For the purpose of the survey, the failures were defined as actual or preventive. A failure was considered to be actual, if the failure required the removal of a unit from service because of damage to active parts. A failure was considered as preventive if the unit did not actually fail but was taken out of service to repair a potential failure of active parts following diagnostic testing such as dissolved gas-in-oil analysis (DGA), high insulation power factor, or failure of similar unit(s).

Fig. 2: Simplified PSCAD/EMTDC system model of Gui-Guang 600 kV 3150 MW HVDC link.

Fig. 2: Simplified PSCAD/EMTDC system model of Gui-Guang 600 kV 3150 MW HVDC link.

Apart from the general pertinent data, a description of the failure was requested together with the apparent cause(s) as identified by the utility and/or by the manufacturer and the relationship, if any, with the factory design/routine tests performed on that unit. The survey did not cover external bushing flashovers related to pollution.

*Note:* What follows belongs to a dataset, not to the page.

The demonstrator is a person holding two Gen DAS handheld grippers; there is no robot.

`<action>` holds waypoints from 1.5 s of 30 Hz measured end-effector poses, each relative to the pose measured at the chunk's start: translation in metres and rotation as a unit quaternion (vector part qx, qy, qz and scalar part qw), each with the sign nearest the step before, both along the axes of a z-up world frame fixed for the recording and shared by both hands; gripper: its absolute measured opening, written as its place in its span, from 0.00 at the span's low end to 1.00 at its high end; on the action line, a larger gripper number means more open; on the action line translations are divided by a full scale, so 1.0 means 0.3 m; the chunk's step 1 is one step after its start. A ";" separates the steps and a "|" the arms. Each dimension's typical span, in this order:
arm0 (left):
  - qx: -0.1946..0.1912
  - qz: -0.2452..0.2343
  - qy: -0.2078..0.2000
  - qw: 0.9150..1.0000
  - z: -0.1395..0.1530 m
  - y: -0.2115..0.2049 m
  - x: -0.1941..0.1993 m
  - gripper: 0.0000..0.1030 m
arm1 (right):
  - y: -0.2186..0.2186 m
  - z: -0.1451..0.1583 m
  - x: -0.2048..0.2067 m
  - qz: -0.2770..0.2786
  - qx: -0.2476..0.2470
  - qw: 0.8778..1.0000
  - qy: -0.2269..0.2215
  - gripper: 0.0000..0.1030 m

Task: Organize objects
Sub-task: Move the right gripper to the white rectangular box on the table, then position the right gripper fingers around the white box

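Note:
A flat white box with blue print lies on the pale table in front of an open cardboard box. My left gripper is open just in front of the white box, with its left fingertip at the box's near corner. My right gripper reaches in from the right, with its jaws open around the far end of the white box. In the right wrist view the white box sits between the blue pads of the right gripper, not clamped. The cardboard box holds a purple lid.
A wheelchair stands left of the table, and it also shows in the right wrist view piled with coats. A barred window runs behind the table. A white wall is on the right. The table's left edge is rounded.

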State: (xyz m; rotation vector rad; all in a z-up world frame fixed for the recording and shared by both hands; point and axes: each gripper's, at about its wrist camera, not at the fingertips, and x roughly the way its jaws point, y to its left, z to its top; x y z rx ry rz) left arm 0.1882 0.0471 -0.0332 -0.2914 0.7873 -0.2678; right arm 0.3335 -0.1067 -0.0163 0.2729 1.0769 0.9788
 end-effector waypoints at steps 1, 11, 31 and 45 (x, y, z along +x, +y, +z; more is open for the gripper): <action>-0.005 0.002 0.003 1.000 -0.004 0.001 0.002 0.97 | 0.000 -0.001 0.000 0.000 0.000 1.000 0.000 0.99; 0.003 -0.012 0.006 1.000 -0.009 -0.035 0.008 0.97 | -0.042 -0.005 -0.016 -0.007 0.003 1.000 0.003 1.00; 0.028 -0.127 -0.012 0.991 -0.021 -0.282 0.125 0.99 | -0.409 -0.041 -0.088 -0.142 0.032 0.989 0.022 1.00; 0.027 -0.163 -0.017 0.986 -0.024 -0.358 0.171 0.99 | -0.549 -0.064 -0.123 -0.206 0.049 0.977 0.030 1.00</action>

The converter transformers are connected between an AC system and a thyristor valve based converter. The voltage wave-shapes on the AC system are well defined and contain no significant harmonics. However, the valve winding voltages to ground not only contain multiple harmonics of fundamental frequency but also contain a DC component depending on the location of the thyristor bridge from the neutral point.

The converter operation also generates high frequency transients during the commutation process. These harmonics are present during normal operation and their magnitude varies with the converter firing angle and load. The valve side windings are also subject to over voltages during various faults on the converter side.

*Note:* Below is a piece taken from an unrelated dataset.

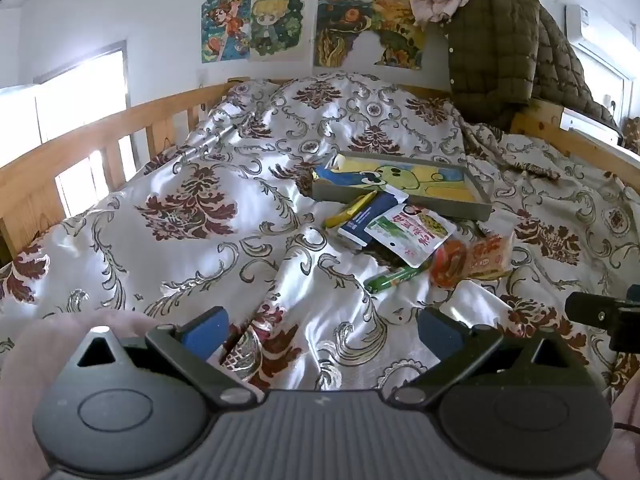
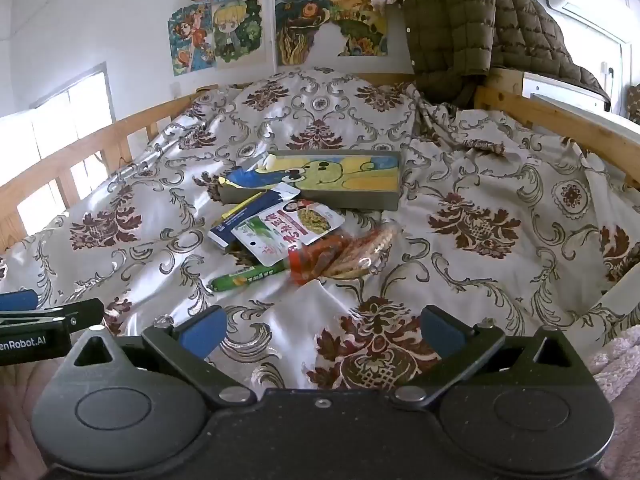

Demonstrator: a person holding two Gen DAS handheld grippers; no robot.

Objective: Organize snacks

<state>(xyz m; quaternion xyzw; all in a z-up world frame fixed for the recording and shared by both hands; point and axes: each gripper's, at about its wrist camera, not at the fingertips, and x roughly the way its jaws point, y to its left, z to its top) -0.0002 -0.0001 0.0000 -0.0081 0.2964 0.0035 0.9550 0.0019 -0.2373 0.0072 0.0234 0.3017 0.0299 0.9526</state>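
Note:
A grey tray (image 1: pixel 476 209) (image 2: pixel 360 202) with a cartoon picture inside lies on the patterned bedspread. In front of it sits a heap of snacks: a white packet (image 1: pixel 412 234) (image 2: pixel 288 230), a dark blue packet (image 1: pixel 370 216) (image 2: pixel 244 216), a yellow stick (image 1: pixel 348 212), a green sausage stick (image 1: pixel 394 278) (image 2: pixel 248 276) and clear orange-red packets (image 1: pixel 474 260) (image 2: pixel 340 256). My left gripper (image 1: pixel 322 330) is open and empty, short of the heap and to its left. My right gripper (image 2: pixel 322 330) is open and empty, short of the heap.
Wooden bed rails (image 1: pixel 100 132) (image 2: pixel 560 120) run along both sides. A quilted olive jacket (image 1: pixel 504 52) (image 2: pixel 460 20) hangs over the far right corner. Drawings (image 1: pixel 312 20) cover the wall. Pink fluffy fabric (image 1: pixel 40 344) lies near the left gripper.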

Fig. 3: Simulated converter transformer stray capacitance parameters (1 phase).

Fig. 3: Simulated converter transformer stray capacitance parameters (1 phase).

In addition to the voltage harmonics, the converter currents also contain harmonics of fundamental frequency. The effect of these harmonics must be considered very carefully during the transformer design.

The working group’s task

The task of working group B4.51 was to indentify the voltage and current transients imposed on the converter transformer from the converter side. The working group considered the following system conditions:

  • Normal operation
  • DC voltage polarity reversal
  • Commutation failures
  • Current harmonics

A combination of an electro-magnetic transients simulation called EMTDC and actual system fault recordings were used to develop this information.

Normal operation

Under normal operation the valve side phase to ground voltages consist of a combination of DC voltage, fundamental AC voltage, harmonic voltages of fundamental frequency and high frequency transients due to commutation. The DC and fundamental harmonics voltages are as following:

Each bridge voltage has a DC component equal to Ud x (n-0,5).

Where:

Ud = Average DC voltage of the bridge
n = Bridge number starting from the ground

The fundamental component equals to the phase to neutral voltage of the valve winding side voltage.

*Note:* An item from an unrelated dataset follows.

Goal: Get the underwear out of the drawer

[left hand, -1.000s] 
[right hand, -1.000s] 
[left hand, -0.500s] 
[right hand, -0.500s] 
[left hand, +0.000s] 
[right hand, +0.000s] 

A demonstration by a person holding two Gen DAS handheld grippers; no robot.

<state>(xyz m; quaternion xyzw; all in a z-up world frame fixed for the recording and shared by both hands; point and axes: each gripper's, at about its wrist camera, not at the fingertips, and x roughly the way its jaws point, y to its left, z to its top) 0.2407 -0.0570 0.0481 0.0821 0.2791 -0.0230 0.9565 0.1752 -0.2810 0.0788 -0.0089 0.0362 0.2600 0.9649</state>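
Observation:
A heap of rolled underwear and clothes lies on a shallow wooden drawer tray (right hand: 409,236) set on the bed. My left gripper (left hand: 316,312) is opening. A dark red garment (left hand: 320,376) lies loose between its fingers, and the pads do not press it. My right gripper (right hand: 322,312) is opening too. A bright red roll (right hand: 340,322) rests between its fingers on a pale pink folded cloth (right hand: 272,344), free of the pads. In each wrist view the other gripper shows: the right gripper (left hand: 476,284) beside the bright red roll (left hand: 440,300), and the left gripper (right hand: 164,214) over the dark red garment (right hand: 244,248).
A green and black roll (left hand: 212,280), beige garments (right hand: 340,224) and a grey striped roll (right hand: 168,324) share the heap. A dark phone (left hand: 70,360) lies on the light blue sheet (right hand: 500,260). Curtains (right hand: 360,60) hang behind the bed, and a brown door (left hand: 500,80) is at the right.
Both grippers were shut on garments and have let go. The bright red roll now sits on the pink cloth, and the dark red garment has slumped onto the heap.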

The voltages contain a large component of harmonics of the order of 3n.

Where n = 1, 3, 5, 7, etc.

The voltages contain harmonics of the order of 6n.

Where n = 1, 2, 3, etc.

The voltages contain harmonics of the order of 6n ±1

Where n = 1, 2, 3, etc.

The magnitude of harmonic content of all the harmonics except the multiples of 12 does not change from one bridge to another.

The harmonic with multiples of 12 increase as following:

Vn = V1 x (2n-1)

Where:
V1 = Magnitude of harmonic in bridge 1
Vn = Magnitude of harmonic in bridge n
n = Bridge number counted from the ground

Fig. 4: AC filter model and parameters  at Foz de Iguacu.

Fig. 4: AC filter model and parameters
at Foz de Iguacu.

The high frequency transients are caused by the interaction between the stray capacitances and the transformer reactance when the thyristor valves turn-off. The magnitude of the commutation overshoot is dependent on the stray capacitances, thyristor RC snubber circuits and the operating parameters (firing angle α and overlap angle μ). The RC snubber circuits across the thyristors help damp these oscillations. As this information is unique to each system no general statement can be made. The information about these transients should be provided to the transformer designer after the valve design has been completed.

DC voltage polarity reversal

DC voltage polarity reversal can be caused by either DC line faults or normal power reversal in the DC systems. Both the simulations and the field measurements show that DC line faults cause only transient polarity reversal for less than 100 ms and not a sustained polarity reversal. JWG A2/B4-28 reported that polarity reversals due to DC line faults do not contribute to an additional stresses as the duration of the reversal is very small compared to the insulation time constants [1]. Therefore polarity reversal due to DC line faults is not a major concern especially for system that transmits power only in one direction.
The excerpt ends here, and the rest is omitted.